> **Goal of the exercise**:
Would you please write out only the lines running from the top of the listing through the one holding "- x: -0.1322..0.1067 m", exactly, with both ends kept and pictures left out?

> **Information provided**:
+ + + + + + +

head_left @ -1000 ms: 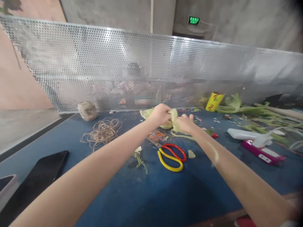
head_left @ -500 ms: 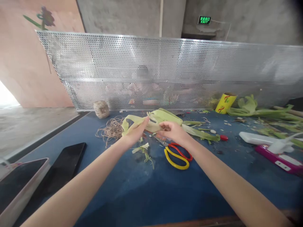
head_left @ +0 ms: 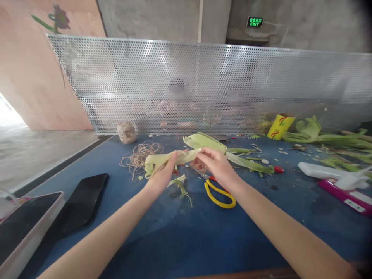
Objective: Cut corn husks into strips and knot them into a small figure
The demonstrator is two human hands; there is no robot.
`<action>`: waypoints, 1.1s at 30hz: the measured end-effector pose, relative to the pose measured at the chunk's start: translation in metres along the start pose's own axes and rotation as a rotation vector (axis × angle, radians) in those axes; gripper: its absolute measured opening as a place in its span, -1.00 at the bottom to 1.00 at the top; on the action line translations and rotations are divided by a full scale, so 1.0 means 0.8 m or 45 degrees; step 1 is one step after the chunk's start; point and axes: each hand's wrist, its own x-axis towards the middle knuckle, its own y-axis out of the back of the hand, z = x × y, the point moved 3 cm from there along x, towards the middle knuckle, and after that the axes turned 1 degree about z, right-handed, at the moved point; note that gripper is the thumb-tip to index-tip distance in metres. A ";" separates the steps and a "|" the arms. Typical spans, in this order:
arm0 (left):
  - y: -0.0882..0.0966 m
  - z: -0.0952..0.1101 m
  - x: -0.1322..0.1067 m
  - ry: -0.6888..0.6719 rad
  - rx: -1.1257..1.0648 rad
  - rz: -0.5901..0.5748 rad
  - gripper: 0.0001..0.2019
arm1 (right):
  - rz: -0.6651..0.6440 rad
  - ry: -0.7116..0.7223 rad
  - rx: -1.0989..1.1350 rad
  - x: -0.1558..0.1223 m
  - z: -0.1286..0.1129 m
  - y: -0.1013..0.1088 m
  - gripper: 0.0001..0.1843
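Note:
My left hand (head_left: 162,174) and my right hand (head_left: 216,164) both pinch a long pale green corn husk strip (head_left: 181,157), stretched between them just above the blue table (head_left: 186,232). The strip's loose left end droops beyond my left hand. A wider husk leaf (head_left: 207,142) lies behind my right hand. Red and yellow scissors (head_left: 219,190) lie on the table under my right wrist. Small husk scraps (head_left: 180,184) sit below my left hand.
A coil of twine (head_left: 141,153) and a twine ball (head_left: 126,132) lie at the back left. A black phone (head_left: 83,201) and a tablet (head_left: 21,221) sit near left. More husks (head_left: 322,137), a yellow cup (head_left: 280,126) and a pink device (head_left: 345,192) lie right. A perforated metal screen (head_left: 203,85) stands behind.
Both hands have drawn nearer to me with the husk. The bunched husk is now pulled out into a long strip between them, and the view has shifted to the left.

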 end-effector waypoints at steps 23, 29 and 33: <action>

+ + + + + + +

> **Answer box**:
head_left @ -1000 ms: 
head_left @ -500 ms: 
head_left @ +0 ms: 
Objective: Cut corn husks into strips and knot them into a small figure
The demonstrator is two human hands; there is no robot.
`<action>`: waypoints, 1.1s at 30hz: the measured end-effector pose, relative to the pose measured at the chunk's start: translation in metres along the start pose's own axes and rotation as a rotation vector (axis × angle, radians) in those axes; gripper: its absolute measured opening as a place in its span, -1.00 at the bottom to 1.00 at the top; on the action line translations and rotations are divided by a full scale, so 1.0 means 0.8 m or 45 degrees; step 1 is one step after the chunk's start; point and axes: each hand's wrist, its own x-axis towards the middle knuckle, its own y-axis out of the back of the hand, z = x × y, the point moved 3 cm from there along x, towards the middle knuckle, and after that the axes turned 1 degree about z, right-handed, at the moved point; note that gripper is the thumb-tip to index-tip distance in metres. A ";" separates the steps and a "|" the arms. Typical spans, in this order:
arm0 (left):
  - y: -0.0882..0.0966 m
  - z: -0.0952..0.1101 m
  - x: -0.1322..0.1067 m

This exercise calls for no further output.